*PROBLEM TO SOLVE*: Tally the lines in the records below that contain "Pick" and return only the result.

########

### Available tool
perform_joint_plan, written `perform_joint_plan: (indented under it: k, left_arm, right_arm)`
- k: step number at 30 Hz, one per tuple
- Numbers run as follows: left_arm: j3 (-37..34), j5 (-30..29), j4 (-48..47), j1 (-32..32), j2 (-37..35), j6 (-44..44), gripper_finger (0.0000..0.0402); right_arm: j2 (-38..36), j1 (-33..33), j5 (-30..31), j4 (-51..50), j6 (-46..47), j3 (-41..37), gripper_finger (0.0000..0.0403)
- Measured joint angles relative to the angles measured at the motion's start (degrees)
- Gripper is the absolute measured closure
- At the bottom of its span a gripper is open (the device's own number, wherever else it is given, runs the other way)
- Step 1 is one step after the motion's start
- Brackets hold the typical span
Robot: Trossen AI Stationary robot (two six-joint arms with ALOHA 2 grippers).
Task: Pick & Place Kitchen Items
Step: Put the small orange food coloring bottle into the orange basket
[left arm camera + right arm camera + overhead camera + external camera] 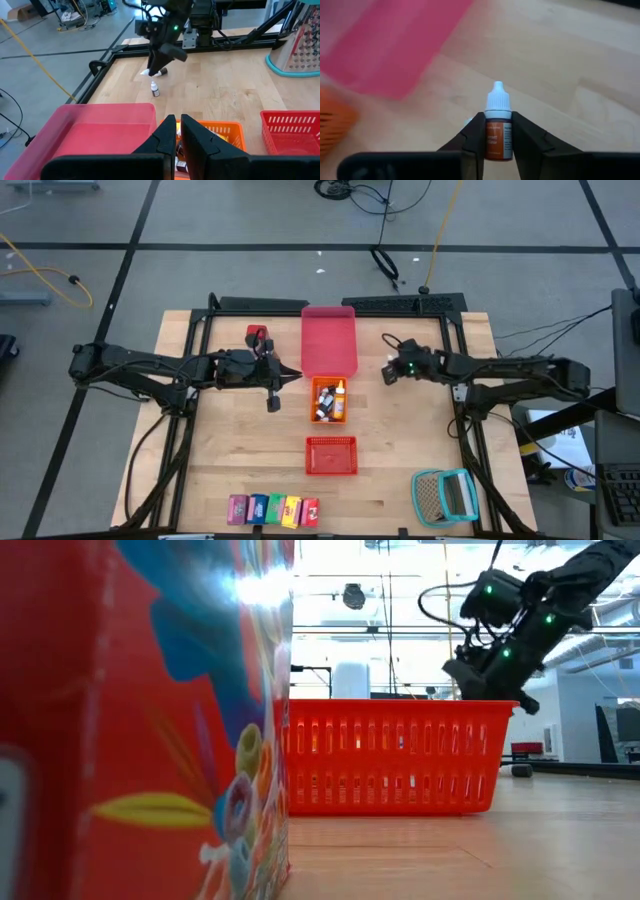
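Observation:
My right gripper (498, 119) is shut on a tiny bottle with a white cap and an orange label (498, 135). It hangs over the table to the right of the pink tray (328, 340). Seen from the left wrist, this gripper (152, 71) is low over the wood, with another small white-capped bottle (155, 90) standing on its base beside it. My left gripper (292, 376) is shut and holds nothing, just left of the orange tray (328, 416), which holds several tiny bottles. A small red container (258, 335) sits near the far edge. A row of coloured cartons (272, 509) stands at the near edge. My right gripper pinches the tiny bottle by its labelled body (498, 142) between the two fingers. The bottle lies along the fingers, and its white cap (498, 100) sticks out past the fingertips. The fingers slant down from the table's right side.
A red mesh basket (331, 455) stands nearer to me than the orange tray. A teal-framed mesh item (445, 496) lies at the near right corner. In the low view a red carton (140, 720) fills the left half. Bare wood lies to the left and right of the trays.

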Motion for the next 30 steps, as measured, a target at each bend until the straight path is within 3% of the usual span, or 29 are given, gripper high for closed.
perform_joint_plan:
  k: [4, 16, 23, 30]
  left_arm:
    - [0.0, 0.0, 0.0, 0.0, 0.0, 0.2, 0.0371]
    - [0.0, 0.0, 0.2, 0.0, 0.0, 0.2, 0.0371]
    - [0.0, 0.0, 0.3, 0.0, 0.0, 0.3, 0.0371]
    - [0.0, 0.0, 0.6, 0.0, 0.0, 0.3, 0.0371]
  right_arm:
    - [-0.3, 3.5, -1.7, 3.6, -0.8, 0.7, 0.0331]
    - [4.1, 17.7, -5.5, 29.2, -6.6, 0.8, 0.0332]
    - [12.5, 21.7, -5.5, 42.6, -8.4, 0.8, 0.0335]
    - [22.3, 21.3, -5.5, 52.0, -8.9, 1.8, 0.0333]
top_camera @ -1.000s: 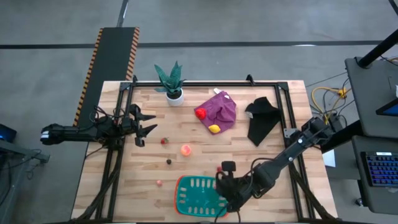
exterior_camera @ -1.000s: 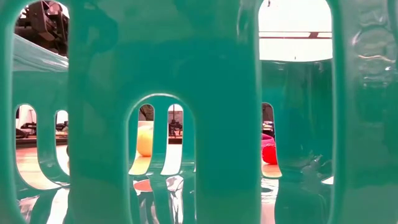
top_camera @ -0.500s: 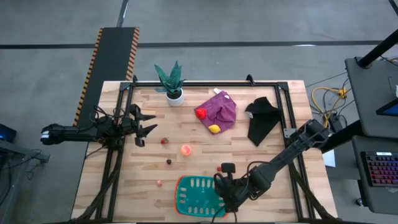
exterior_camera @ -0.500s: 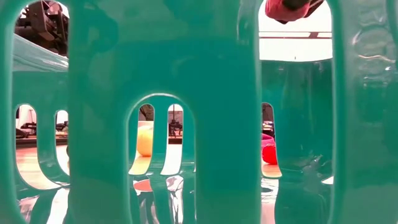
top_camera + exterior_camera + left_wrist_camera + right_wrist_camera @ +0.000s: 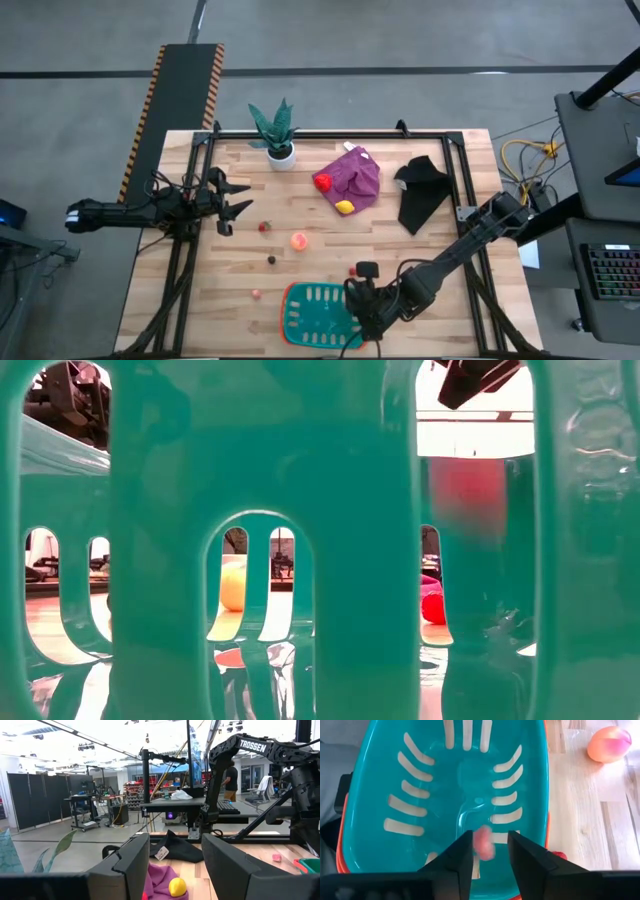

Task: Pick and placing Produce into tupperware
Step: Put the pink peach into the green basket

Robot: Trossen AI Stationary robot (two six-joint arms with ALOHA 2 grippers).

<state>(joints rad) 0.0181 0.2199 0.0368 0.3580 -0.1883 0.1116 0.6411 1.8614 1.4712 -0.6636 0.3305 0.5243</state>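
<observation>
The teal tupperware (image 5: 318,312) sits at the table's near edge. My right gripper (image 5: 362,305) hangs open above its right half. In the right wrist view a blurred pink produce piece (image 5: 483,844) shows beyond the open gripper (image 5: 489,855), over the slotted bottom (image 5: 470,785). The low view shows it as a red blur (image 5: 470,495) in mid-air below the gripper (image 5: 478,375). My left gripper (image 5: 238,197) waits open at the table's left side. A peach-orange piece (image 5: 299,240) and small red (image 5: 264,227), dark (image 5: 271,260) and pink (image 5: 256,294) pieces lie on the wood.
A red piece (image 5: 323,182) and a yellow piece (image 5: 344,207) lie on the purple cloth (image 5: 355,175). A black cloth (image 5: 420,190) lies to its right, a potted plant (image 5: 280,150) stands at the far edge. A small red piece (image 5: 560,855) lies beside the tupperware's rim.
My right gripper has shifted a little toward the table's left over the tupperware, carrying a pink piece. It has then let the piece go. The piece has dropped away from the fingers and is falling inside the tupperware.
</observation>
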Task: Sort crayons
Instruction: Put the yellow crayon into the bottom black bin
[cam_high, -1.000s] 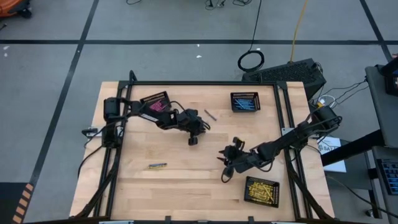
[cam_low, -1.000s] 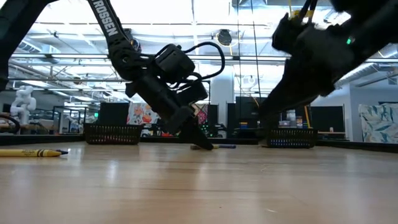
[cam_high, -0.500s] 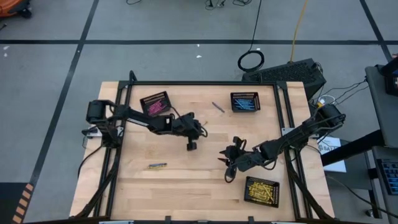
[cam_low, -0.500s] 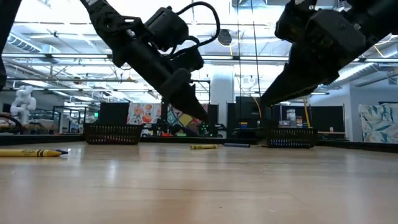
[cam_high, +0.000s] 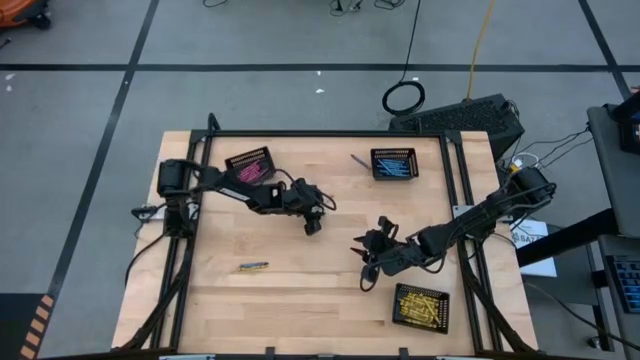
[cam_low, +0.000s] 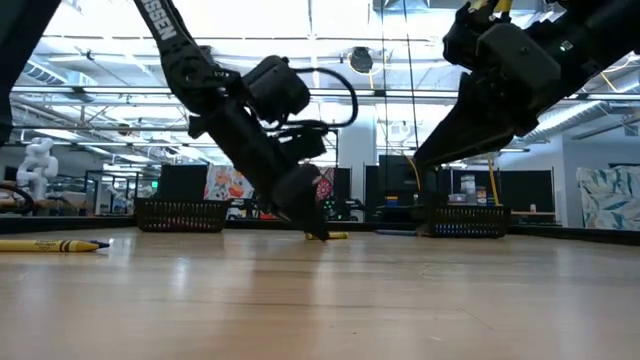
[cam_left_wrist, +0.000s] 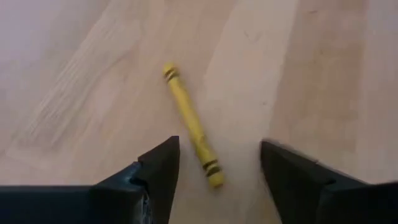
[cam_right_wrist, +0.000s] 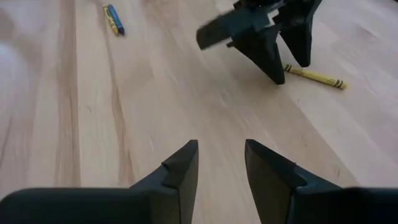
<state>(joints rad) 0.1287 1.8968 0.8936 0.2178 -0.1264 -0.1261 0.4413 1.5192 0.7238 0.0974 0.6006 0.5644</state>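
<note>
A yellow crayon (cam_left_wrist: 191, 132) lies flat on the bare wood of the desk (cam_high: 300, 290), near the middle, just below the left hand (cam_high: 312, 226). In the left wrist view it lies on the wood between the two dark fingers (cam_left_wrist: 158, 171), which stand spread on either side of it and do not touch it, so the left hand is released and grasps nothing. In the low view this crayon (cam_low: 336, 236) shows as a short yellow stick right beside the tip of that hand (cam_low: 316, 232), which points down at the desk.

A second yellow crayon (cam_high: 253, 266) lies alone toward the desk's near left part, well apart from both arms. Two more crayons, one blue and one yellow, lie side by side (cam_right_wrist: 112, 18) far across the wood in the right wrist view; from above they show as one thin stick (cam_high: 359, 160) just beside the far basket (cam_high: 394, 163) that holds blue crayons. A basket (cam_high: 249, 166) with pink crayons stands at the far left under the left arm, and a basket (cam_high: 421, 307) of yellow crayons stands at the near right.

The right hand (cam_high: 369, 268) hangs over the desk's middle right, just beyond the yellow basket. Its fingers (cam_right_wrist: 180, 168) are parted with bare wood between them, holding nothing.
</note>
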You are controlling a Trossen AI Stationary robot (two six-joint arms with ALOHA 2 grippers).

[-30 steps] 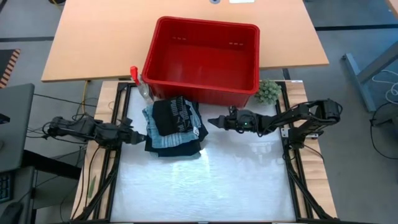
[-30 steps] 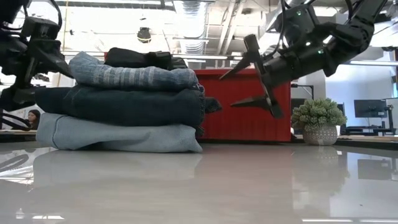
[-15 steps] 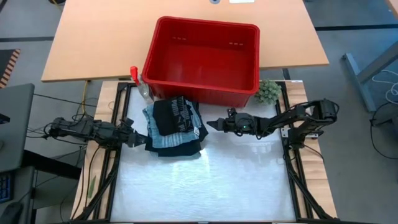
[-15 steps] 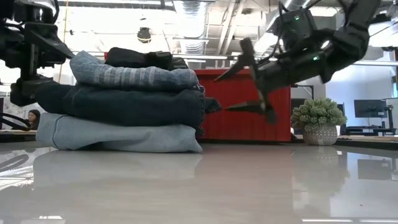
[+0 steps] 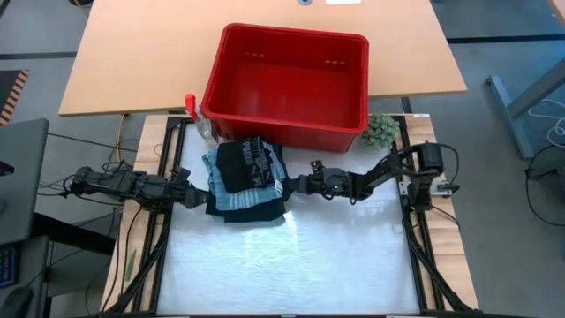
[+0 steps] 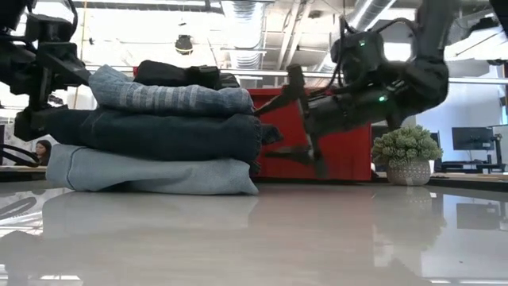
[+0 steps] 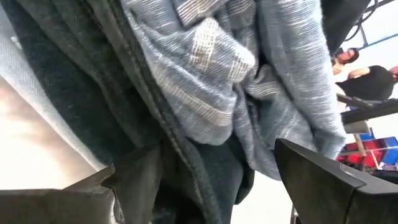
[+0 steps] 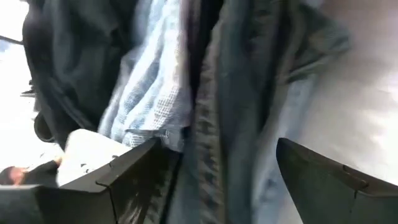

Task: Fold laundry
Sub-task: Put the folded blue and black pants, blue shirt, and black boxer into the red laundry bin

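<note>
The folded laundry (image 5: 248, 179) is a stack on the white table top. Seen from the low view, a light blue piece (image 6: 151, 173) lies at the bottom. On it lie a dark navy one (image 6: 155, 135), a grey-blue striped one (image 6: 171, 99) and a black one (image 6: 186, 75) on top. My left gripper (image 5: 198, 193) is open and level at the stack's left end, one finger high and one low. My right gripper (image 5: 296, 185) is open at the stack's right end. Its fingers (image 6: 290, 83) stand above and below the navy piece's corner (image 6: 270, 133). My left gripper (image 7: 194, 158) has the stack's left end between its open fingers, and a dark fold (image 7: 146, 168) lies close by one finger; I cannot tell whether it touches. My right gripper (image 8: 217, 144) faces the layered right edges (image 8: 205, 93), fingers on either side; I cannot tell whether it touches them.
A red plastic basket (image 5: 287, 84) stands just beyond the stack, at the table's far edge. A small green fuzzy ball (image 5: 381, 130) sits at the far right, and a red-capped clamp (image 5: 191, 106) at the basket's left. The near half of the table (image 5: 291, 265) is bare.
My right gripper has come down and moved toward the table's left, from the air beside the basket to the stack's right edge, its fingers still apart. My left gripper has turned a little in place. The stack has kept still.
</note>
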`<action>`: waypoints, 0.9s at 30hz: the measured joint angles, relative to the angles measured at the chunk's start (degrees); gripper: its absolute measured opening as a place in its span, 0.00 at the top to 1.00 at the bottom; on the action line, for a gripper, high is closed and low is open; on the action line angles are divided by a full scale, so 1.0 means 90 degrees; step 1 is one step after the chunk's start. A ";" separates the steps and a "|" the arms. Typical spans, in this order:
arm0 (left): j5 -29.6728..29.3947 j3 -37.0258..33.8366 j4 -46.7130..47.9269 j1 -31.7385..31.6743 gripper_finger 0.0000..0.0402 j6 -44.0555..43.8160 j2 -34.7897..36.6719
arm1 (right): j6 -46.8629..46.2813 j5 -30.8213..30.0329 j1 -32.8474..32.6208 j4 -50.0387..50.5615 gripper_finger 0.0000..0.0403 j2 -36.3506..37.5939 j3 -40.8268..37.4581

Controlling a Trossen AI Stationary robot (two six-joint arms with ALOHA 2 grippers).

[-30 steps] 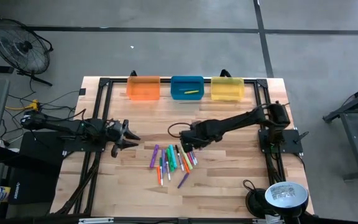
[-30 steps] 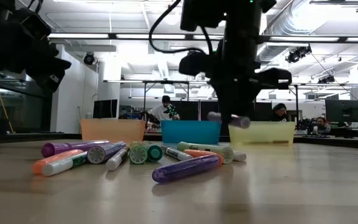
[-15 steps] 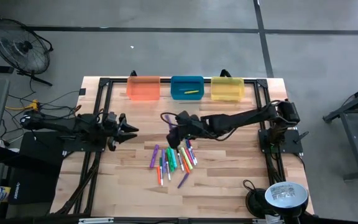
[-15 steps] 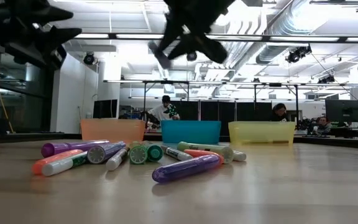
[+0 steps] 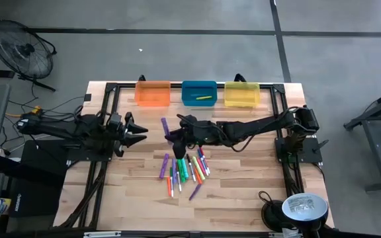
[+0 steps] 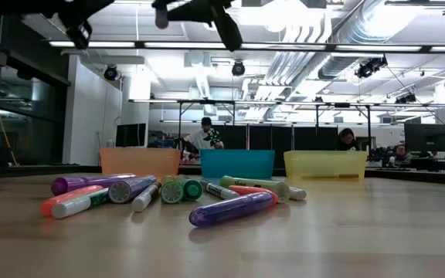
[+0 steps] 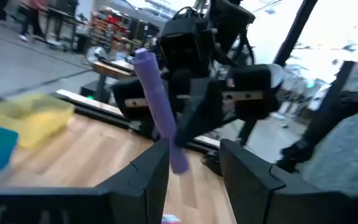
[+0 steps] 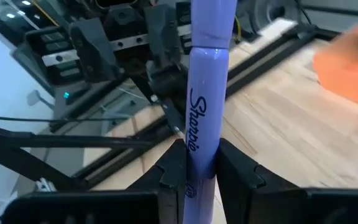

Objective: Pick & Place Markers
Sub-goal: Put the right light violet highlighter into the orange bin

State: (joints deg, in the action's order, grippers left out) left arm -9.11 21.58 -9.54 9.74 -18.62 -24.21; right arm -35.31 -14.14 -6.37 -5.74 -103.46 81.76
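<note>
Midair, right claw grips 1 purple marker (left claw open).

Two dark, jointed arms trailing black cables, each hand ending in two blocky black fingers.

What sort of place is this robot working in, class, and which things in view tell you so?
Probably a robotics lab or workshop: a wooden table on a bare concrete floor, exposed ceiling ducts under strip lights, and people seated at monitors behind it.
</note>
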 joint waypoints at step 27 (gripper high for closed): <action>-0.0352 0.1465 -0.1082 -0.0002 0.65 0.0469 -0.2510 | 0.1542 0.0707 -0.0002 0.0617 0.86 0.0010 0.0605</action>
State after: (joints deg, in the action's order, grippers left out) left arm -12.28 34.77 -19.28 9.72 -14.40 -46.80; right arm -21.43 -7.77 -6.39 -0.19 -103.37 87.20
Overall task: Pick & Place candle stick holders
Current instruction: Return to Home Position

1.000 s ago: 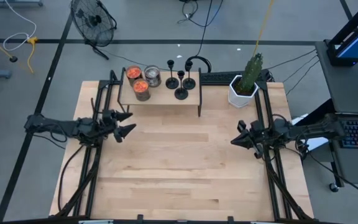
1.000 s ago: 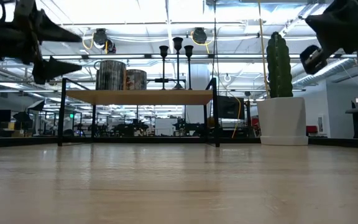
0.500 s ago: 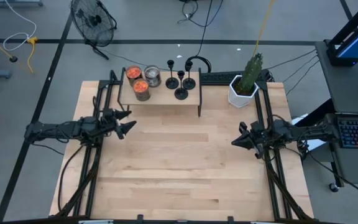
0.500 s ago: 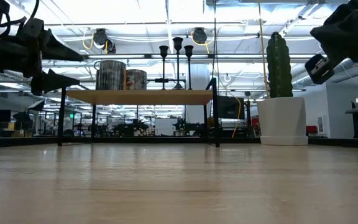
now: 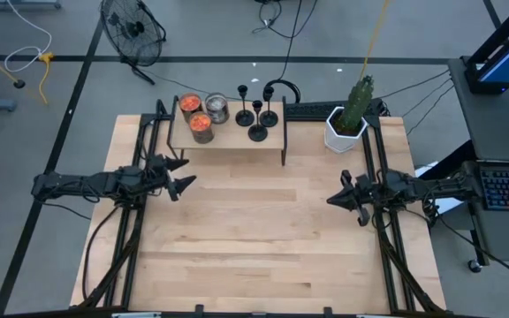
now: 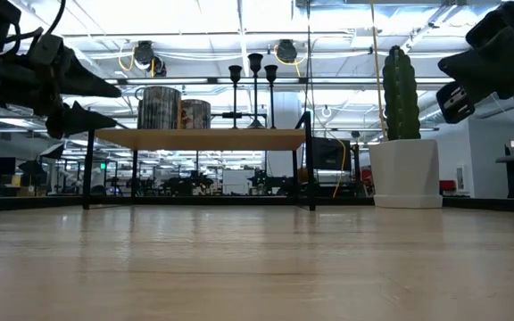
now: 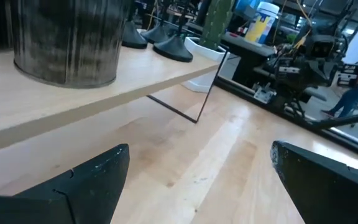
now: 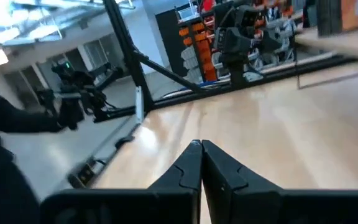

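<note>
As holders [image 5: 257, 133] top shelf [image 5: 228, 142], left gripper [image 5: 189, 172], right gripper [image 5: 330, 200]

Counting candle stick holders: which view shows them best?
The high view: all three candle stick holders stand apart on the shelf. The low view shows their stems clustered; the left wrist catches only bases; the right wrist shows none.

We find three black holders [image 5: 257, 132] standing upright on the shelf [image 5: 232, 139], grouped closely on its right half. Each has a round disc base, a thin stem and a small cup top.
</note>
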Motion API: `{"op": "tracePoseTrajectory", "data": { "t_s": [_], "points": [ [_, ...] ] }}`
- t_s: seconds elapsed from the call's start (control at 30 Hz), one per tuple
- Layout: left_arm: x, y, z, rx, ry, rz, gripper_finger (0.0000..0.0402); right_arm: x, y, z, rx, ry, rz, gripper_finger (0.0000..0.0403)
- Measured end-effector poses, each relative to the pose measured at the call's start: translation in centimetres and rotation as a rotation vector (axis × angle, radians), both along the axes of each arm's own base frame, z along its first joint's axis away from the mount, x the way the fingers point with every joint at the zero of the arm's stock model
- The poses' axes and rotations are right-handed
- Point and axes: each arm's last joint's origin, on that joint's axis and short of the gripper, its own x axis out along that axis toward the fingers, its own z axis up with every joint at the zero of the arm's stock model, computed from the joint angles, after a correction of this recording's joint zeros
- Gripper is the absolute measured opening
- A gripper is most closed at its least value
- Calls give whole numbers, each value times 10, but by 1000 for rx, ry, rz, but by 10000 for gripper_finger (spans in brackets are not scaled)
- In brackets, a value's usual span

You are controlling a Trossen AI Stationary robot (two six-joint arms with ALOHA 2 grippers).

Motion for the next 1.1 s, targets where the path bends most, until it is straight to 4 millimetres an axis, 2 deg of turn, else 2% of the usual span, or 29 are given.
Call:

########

*OUTPUT BELOW*: 4